Nvidia: Better parallelism coming to standard C++ lib

Which could be useful for people writing code to run across CPUs, GPUs, etc


GTC Nvidia said the lines are blurring between the standard C++ and Nv's CUDA C++ library when it comes to parallel execution of code.

C++ itself is "starting to enable parallel algorithms and asynchronous execution as first-class components of the language," said Stephen Jones, CUDA architect at Nvidia, during a break-out session on CUDA at Nv's GPU Technology Conference (GTC) this week.

"I think, by far the most exciting move for standard C++ in that direction," Jones added.

A C++ committee is developing an asynchronous programming abstraction layer involving senders and receivers, which can schedule work to run within generic execution contexts. A context might be a CPU thread doing mainly IO, or a CPU or GPU thread doing intensive computation. This management is not tied to specific hardware. "This is a framework for orchestrating parallel execution, writing your own portable parallel algorithms [with an] emphasis on portability," Jones said.

A paper proposing the design noted that the programming language needed "standard vocabulary and framework for asynchrony and parallelism that C++ programmers desperately need." The draft lists, among others, Michael Garland, senior director of programming systems and applications at Nvidia, as a proposer.

The paper noted that "C++11’s intended exposure for asynchrony, is inefficient, hard to use correctly, and severely lacking in genericity, making it unusable in many contexts. We introduced parallel algorithms to the C++ Standard Library in C++17, and while they are an excellent start, they are all inherently synchronous and not composable."

Senders and receivers are a unifying point for running workloads across a range of targets and programming models, and are designed for heterogeneous systems, Jones said.

"The idea with senders and receivers is that you can express execution dependencies and compose together asynchronous task graphs in standard C++," Jones said. "I can target CPUs or GPUs, single thread, multi thread, even multi GPU."

This is all good news for Nvidia, for one, as it should make it easier for people to write software to run across its GPUs, DPUs, CPUs, and other chips. Nvidia's CUDA C++ library, called libcu++ and which already provides a "heterogeneous implementation" of the standard C++ library, is online for HPC and CUDA devs.

At GTC, Nvidia emitted more than 60 updates to its libraries, including frameworks for quantum computing, 6G networks, robotics, cybersecurity, and drug discovery.
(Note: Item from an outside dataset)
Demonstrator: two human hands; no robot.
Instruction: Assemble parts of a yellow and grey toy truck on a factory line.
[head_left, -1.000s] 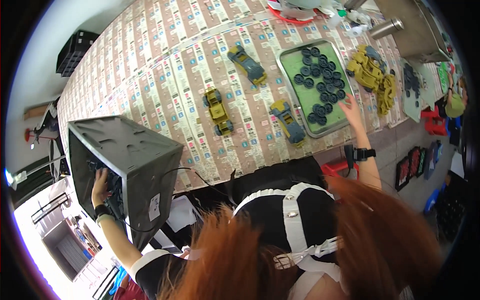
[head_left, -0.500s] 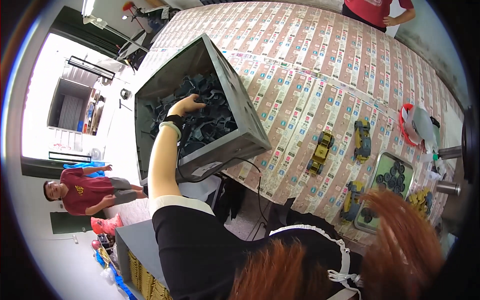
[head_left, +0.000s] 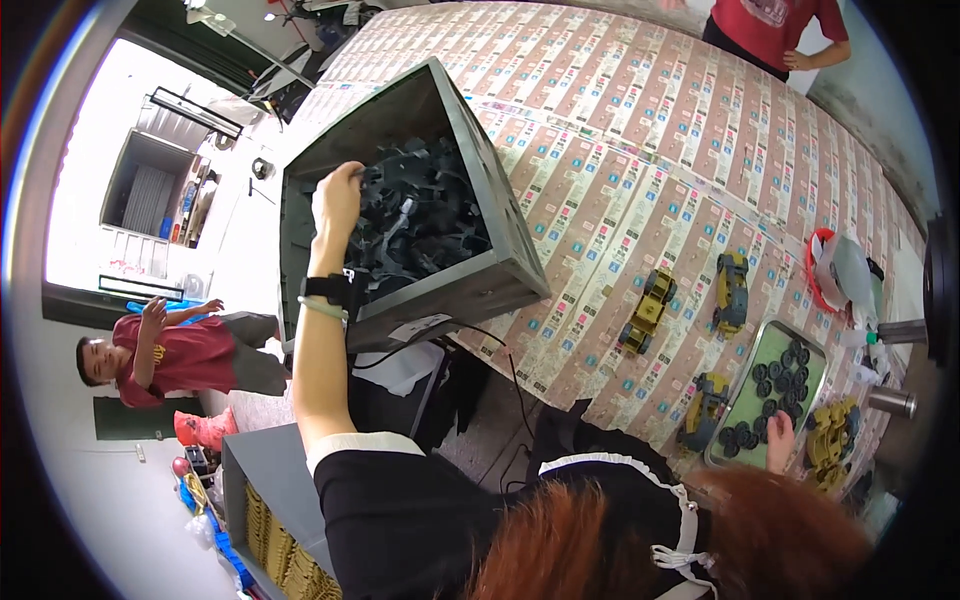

"With each new SDK, new science, new applications and new industries can tap into the power of Nvidia computing. These SDKs tackle the immense complexity at the intersection of computing algorithms and science," CEO Jensen Huang during a keynote on Tuesday.

Amazing grace

Nvidia also introduced the Hopper H100 GPU, which Jones said had features to speed up processing by minimizing data movement and keeping information local.

"There's some profound new architectural features which change the way we program the GPU. It takes the asynchrony steps that we started making in the A100 and moves them forward," Jones said.

One such improvement is 132 streaming-multiprocessor (SM) units in the H100, up from 15 in Kepler. "There's this ability to scale across SMs that is at the core of the CUDA programming model," Jones said.

There's another feature called the thread block cluster, in which multiple thread blocks operate concurrently across multiple SMs, exchanging data in a synchronized way. Jones called it a "block of blocks" with 16,384 concurrent threads in a cluster.

"By adding a cluster to the execution hierarchy, we are allowing an application to take advantage of faster local synchronization, faster memory sharing, all sorts of other good things like that," Jones said.

Another asynchronous execution feature is a new Tensor Memory Accelerator (TMA) unit, which the company says transfers large data blocks efficiently between global memory and shared memory, and asynchronously copies between thread blocks in a cluster.

Jones called TMA "a self-contained data movement engine" that is a separate hardware unit in the SM that runs independently of SM threads. "Instead of every thread in the block participating in the asynchronous memory copy, the TMA can take over and handle all the loops and address and calculations for you," Jones said.

Nvidia has also added an asynchronous transaction barrier in which waiting threads can sleep until all other threads arrive, for atomic data transfer and synchronization purposes.

"You just say 'Wake me up when the data has arrived.' I can have my thread waiting ... expecting data from lots of different places and only wake up when it's all arrived," Jones said. "It's seven times faster than normal communication. I don't have all that back and forth. It's just a single write operation."

Nvidia also streamlined and improved the runtime compilation speed, which is where code is presented to CUDA for compilation.

"We streamline the internals of both the CUDA C++ and PTX compilers," Jones said, adding, "we've also made the runtime compiler multithreaded, which can halve the compilation time if you're using more CPU threads."

More news on the compiler front is support for C++20, which will come out in the upcoming CUDA 11.7 release.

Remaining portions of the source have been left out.